(PROBLEM DESCRIPTION)
Among the lines below, restate word for word only those from the line with "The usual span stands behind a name" through the line with "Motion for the", with both end lines kept.

(INFORMATION SUPPLIED)
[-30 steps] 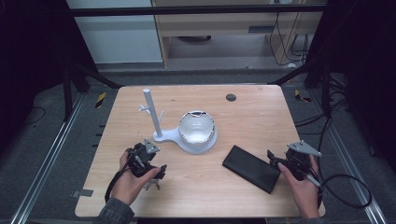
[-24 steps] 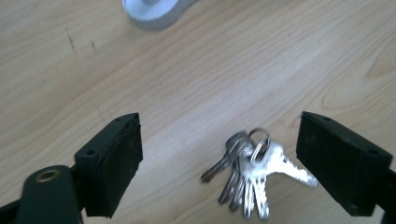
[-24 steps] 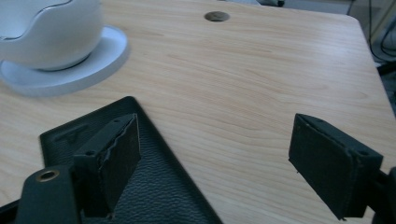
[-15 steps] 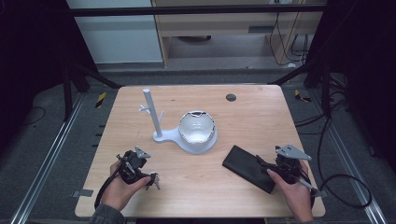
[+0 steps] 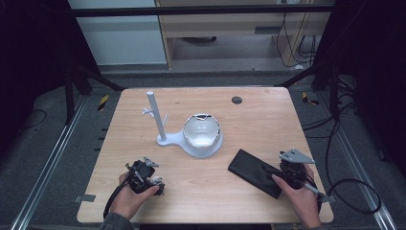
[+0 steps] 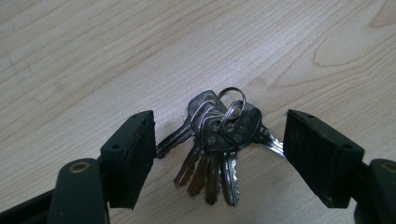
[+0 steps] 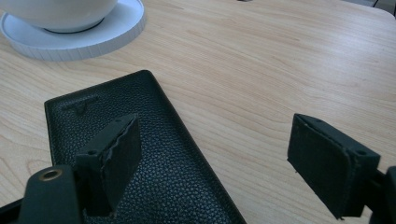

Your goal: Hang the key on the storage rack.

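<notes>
**Two spread grippers, one over keys, one over a black case**

The left gripper (image 6: 219,154) has its two black jaws spread wide, one on each side of a bunch of keys (image 6: 217,140). The keys lie flat on the wooden table (image 6: 93,51), fanned out from a silver ring, and neither jaw touches them. From above, the left gripper (image 5: 152,179) sits near the table's front edge, held in the person's left hand (image 5: 129,199).

The right gripper (image 7: 219,163) is also spread open. Its left jaw hangs over a flat black leather-grain case (image 7: 154,158), and its right jaw hangs over bare wood just past the case's long edge. From above, the case (image 5: 253,171) lies at an angle on the right front of the table, with the right gripper (image 5: 276,173) at its near end, held in the right hand (image 5: 301,201).

Near the middle of the table stands a white bowl (image 5: 202,132) on a round white base (image 5: 191,146), beside an upright white post (image 5: 155,115). A small dark disc (image 5: 236,100) lies near the far edge.
</notes>
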`<state>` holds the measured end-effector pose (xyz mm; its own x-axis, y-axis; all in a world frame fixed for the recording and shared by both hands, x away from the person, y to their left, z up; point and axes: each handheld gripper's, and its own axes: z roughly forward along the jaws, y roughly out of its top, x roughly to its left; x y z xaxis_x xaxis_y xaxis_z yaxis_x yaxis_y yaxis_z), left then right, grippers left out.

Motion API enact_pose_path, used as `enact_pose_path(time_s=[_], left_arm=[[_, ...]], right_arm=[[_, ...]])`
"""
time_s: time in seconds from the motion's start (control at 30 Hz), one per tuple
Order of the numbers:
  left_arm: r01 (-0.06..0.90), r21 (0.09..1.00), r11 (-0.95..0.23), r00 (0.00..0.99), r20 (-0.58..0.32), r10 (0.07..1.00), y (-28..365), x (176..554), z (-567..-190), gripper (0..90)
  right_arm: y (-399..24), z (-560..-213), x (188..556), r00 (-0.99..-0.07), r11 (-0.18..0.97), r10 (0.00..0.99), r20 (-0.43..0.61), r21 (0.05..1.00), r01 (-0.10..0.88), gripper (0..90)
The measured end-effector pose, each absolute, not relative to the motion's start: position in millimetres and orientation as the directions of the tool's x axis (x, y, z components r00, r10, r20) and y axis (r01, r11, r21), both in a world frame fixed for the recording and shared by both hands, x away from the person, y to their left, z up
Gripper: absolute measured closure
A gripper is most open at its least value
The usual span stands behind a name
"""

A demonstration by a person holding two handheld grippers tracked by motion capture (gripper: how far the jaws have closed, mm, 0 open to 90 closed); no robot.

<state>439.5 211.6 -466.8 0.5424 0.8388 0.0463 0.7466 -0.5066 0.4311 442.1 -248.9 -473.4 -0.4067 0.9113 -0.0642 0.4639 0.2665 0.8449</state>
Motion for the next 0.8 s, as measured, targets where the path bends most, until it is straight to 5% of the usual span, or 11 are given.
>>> enact_pose_path(time_s=[0.4,0.8], left_arm=[[0.751,0.428,-0.504,0.545,0.031,0.838,212.2,440.7,-473.1,26.0],[0.737,0.420,-0.530,0.593,-0.026,0.805,211.3,438.2,-472.2,42.9]], right_arm=[[-246.6,-473.4,442.0,-0.419,0.284,0.905,-0.077,0.843,0.458,17.1],[-243.7,-473.8,441.6,-0.432,0.298,0.898,-0.085,0.839,0.455,15.9]])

(PROBLEM SOLUTION)
The usual span stands behind a name
"""

A demonstration by a person holding two handheld grippers tracked by motion capture (gripper: how far the jaws have closed, mm, 0 open to 90 closed); no robot.

<state>439.5 211.6 -466.8 0.5424 0.8388 0.0463 0.7466 -0.5066 0.4311 442.1 -248.9 -473.4 -0.4067 0.9113 -0.0642 0.4639 0.2665 0.8449</state>
Motion for the next 0.8 s, as measured, targets where the path bends most, until it is straight to 5% of the usual span, or 11 are given.

This exercise requires no further answer.